Teachers in Chicago and other cities think the PARCC is a much better assessment than previous state-mandated tests, but have mixed feelings about whether it’s age-appropriate or too challenging.
They also wish they had more professional development around the PARCC – and specifically, the chance to see more sample questions.
Those are some of the findings from a report released today by Teach Plus that’s based on a survey of more than 1,000 teachers in three states and the District of Columbia. The results come just one day after Illinois began administering the controversial assessment to elementary school students and in the midst of an opt-out movement that’s picking up steam across the state and the country.
“What did surprise me is how strongly teachers felt nationally and in Chicago about how much better the PARCC was than the assessment that came before it, the ISAT,” says Josh Kaufmann, executive director of Teach Plus in Chicago. “The ISAT (Illinois Standards Achievement Test) was particularly bad. It’s much weaker at gauging student learning and looking at student critical thinking than other assessments.”
The survey from Teach Plus — a national nonprofit organization focused on creating growth and leadership opportunities for teachers in urban school districts — also found that:
– Overall, 79 percent of teachers say the PARCC is a higher quality exam than previous state tests. Kaufmann says that among the 340 or so Chicago teachers who took the survey, some 89 percent thought the PARCC is better than the ISAT, the previous state-mandated assessment.
– Teachers were divided when asked about how appropriately rigorous PARCC is, based on student grade level or knowledge of the Common Core State Standards.
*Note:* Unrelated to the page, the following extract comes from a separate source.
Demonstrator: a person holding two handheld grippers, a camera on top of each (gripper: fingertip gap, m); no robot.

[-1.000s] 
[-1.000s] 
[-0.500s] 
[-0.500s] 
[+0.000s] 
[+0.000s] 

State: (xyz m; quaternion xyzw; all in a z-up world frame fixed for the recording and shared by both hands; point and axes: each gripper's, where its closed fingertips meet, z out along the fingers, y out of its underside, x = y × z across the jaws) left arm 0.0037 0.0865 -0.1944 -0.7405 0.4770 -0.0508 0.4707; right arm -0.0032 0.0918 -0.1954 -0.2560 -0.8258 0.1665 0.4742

– 93 percent of teachers think getting access to more sample questions would be “extremely useful” or “very useful” for their own preparation for administering the PARCC. Similarly, 86 percent thought more professional development would be helpful.
Iron out the kinks
But some teachers and critics of the controversial PARCC say the Teach Plus survey asked the wrong questions to begin with.
“I don’t care about whether the PARCC is better or worse than the ISAT,” says Katie Osgood, a special education teacher at Hughes Elementary who took part in the survey. “What I care about whether it’s going to be valuable for our students. I think that the PARCC is extremely damaging to our students.”
Osgood says the PARCC – which is significantly longer than the ISAT – adds to an already stressful testing environment at her school. “People are freaking out because administering the PARCC means we’re not preparing for the NWEA,” she said, referring to another test used in CPS for the purposes of teacher evaluations and school ratings.
Kaufmann agrees that students are being over-tested, and thinks the number of tests won’t go down until there’s at least a baseline year’s worth of results from the PARCC to which districts can later add “growth” data for the purposes of teacher evaluations.
But he also thinks it’s important to use this year as an opportunity to iron out the kinks in the PARCC before it becomes “high stakes.”
“I think a lot of the pushback around PARCC is not around the PARCC exam itself, but pushback on the over-testing of students. Chicago is a district that over-tests students,” he says. “But what I really hope for this year is if we calm down some of the people who are super anti-testing, and spend some time really learning from this run-through, I think next year will be much better.”
Carol Caref, a research consultant for the Chicago Teachers Union, says there are ways to reduce the amount of testing in CPS.
Caref says the union would like to see the district do away with the NWEA and rate teachers using assessments created by teachers themselves. (State law allows districts to use different types of assessments to rate teachers.)
“They should move to using [this type of assessment] that teachers are using in their classrooms anyways with their students,” says Caref. “So it wouldn’t be an extra, external test but something that’s part of their classroom anyway.”
Caref says this is one issue the CTU was focused on going into this year’s contract negotiations with the district.
Mobilizing against the PARCC
Kaufmann says he wasn’t surprised that surveyed teachers in Chicago thought they could benefit from getting more preparation for the PARCC.
“That has to do with how CPS approached it,” he says. “Since this past summer, CPS has been saying they weren’t going to do the PARCC. Since they were saying that institutionally, why would they put a lot of their effort in professional development around that?”
Last fall, CEO Barbara Byrd-Bennett said she’d asked the state to let the district delay giving the PARCC. The state denied the requests, citing a potential loss of federal funding if not all students took the assessment. Then in January, CPS announced it would defy the state mandate and only administer the test at 10 percent of schools. Finally last week, CPS capitulated and agreed to test all students to avoid the risk of lost funding.
Osgood says the delayed decision may have weakened the opt-out movement, as parents and teachers didn’t know until last week that all schools would give the assessment. “It feels to me like if we’d known we were taking it all along, parents might have been better at mobilizing against it,” she says.
Still, Cassie Cresswell of the anti-testing group More Than A Score thinks as many as 20,000 students statewide might refuse to take the PARCC – judging by the interest and feedback she’s hearing from parents across the state. In comparison, Cresswell says that last year, a little more than 2,000 students refused to take the state-mandated ISAT, the majority from Chicago.
“So far this year we’ve heard from people in 70 school districts in Illinois, parents telling us they’re going to opt out,” she says.